Although Erk was legally registered in 1991, just before the breakup of the USSR, the party's supporters have faced constant harassment from the government. Erk's leader, former presidential candidate Mohammad Solih, now lives in exile, having been accused of participation in a presidential assassination attempt and sentenced in absentia to 15 years in prison. Birlik, which has never succeeded in registering, had its efforts to do so dashed twice in 2003. Although the government, in an unprecedented move, allowed both Erk and Birlik to hold formal party meetings in 2003, its harassment of the country's political opposition has by no means ended. In fact, according to a May 26, 2003, report in the U.K.-based Guardian newspaper, there are an estimated "600 politically motivated arrests a year in Uzbekistan, and 6,500 political prisoners."
In 2003, several new parties announced their intentions to seek registration in advance of the December 2004 parliamentary elections. The Movement of Entrepreneurs and Businessmen-Liberal Democratic Party held its founding congress in Tashkent on October 5, 2003, and elected prominent Tashkent banker Qobiljon Tashmatov as its chairman. This pro-government party seeks to appeal to professional workers and persons with interests in private property, commerce, and farming. Two new opposition parties also announced their plans to pursue registration: the Party of Agrarians and Entrepreneurs (headed by human rights activist Marat Zahidov) and the Free Farmer Party.
Party membership in Uzbekistan is difficult to gauge, especially if one tries to assess membership in unregistered parties. The HDP claims membership between 300,000 and 400,000, and the Fatherland Progress Party declares that it has at least 35,000 members. These numbers are quite possibly inflated, with actual membership in most political organizations probably numbering in the low thousands.

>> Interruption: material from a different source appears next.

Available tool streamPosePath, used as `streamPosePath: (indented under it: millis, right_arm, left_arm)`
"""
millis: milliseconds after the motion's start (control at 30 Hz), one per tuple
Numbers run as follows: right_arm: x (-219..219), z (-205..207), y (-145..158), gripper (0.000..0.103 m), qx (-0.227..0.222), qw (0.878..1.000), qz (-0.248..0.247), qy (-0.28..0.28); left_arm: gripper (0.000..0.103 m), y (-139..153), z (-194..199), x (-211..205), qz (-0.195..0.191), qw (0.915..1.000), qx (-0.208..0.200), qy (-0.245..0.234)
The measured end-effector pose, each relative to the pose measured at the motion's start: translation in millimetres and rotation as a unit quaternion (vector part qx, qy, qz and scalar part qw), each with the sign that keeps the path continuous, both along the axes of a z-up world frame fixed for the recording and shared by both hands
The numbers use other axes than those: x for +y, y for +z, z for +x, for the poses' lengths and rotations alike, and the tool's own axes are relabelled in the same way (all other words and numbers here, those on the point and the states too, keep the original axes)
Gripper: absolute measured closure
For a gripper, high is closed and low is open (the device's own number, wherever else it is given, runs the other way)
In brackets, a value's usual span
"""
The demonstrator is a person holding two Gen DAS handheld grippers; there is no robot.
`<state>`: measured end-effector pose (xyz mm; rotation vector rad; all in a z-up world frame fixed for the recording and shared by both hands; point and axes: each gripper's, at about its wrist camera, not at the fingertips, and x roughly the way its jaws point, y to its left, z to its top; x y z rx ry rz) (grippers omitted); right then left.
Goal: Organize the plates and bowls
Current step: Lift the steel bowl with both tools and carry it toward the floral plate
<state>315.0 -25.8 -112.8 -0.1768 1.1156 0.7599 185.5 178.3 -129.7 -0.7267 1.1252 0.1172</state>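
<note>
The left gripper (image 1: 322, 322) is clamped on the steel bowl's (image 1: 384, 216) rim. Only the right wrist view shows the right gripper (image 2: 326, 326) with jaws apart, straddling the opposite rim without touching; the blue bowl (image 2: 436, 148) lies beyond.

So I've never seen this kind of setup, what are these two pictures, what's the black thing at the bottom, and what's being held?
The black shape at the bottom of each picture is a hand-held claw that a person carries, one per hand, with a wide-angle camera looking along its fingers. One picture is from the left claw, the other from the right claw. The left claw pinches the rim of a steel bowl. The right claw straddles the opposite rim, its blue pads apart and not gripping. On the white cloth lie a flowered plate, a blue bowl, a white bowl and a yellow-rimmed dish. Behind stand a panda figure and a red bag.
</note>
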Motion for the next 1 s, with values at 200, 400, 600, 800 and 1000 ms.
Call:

While Uzbekistan is predominantly Uzbek in ethnic composition, the country is home to many minority groups. Of these, only the minority Karakalpakstan population enjoys formal guarantees of representation in the political system. Other minorities, including Tajiks, Kazakhs, Kyrgyz, Turkmen, and Russians, enjoy representation in countrywide political institutions but do not have separate party representation based on nationality or ethnicity. All ethnic groups are entitled to cultural self-identification, the use of their native language, and the right of association, but political organizations based on ethnic criteria are discouraged and none are registered as political parties.
Religious political opposition groups play an important role in Uzbekistan. The goal of the IRP, for instance, is to establish an Islamic state in Uzbekistan. The form of the state that this movement envisages more closely resembles the modern state of Pakistan than that of Iran or Saudi Arabia. Under the Pakistani model, the government has an obligation to uphold and preserve the Muslim style of life, and practices such as drinking, drug use, and prostitution are illegal. IRP supporters argue that an Islamic Uzbek state of this type would observe international standards of human rights, including the right to freedom of speech and religion as a matter of individual choice.
While the Uzbek Constitution and Uzbek laws guarantee the fundamental rights of freedoms of the country's citizens, including freedom of association, these rights are frequently compromised in practice. Unauthorized public meetings and demonstrations are banned, and police forcibly disrupt peaceful protests. The number of peaceful demonstrations on specific grievances increased during 2003. However, the government's negative treatment of civil society groups was generally unchanged.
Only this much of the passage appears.